So Abram went up from Egypt, he and his wife and all that he had, and Lot with him, into the Negeb.
2 Now Abram was very rich in livestock, in silver, and in gold. 3 And he journeyed on from the Negeb as far as Bethel to the place where his tent had been at the beginning, between Bethel and Ai, 4 to the place where he had made an altar at the first. And there Abram called upon the name of the Lord. 5 And Lot, who went with Abram, also had flocks and herds and tents, 6 so that the land could not support both of them dwelling together; for their possessions were so great that they could not dwell together, 7 and there was strife between the herdsmen of Abram’s livestock and the herdsmen of Lot’s livestock.
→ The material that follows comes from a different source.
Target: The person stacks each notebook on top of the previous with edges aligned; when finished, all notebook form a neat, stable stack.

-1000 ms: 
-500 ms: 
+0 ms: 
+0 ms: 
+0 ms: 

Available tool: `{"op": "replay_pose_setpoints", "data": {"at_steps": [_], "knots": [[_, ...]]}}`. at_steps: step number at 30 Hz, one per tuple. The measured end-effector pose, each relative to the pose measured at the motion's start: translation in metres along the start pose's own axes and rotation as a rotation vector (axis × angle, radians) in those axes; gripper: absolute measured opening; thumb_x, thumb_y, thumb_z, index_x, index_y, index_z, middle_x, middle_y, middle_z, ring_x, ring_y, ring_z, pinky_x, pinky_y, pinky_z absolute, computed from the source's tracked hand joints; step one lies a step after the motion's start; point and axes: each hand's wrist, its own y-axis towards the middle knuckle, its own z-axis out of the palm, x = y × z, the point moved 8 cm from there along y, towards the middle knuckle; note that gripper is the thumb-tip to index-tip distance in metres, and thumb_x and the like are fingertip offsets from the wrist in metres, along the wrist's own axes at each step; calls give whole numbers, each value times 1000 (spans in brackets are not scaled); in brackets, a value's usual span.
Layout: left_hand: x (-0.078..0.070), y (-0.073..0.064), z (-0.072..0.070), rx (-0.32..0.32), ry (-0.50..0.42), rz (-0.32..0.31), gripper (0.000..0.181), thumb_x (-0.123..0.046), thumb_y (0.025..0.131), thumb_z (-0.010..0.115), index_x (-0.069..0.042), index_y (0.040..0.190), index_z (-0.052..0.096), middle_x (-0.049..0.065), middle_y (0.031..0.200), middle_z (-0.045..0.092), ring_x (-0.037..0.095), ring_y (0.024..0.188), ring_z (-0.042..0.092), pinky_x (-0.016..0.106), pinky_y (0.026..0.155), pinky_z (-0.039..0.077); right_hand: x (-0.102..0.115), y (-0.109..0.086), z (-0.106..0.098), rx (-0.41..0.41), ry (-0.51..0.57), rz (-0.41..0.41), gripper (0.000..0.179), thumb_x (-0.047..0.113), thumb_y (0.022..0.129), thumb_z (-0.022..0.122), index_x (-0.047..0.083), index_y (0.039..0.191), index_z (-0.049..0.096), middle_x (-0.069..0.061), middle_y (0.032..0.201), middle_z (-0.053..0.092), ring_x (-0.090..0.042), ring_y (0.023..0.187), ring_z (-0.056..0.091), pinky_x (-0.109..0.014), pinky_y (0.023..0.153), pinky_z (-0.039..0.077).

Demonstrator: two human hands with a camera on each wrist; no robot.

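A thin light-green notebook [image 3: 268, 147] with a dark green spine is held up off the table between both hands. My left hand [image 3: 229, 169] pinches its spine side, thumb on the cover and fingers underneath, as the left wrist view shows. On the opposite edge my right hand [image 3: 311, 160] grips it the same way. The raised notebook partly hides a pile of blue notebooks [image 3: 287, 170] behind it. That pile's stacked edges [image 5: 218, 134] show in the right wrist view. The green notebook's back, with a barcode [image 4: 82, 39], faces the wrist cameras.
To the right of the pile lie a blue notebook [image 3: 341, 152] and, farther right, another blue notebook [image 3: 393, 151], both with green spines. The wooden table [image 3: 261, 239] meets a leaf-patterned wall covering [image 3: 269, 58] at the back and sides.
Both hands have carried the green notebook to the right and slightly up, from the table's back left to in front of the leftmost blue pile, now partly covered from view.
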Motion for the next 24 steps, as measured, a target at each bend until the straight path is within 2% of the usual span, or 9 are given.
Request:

At that time the Canaanites and the Perizzites were dwelling in the land.
8 Then Abram said to Lot, “Let there be no strife between you and me, and between your herdsmen and my herdsmen, for we are kinsmen. 9 Is not the whole land before you? Separate yourself from me. If you take the left hand, then I will go to the right, or if you take the right hand, then I will go to the left.” 10 And Lot lifted up his eyes and saw that the Jordan Valley was well watered everywhere like the garden of the Lord, like the land of Egypt, in the direction of Zoar. (This was before the Lord destroyed Sodom and Gomorrah.) 11 So Lot chose for himself all the Jordan Valley, and Lot journeyed east. Thus they separated from each other. 12 Abram settled in the land of Canaan, while Lot settled among the cities of the valley and moved his tent as far as Sodom. 13 Now the men of Sodom were wicked, great sinners against the Lord.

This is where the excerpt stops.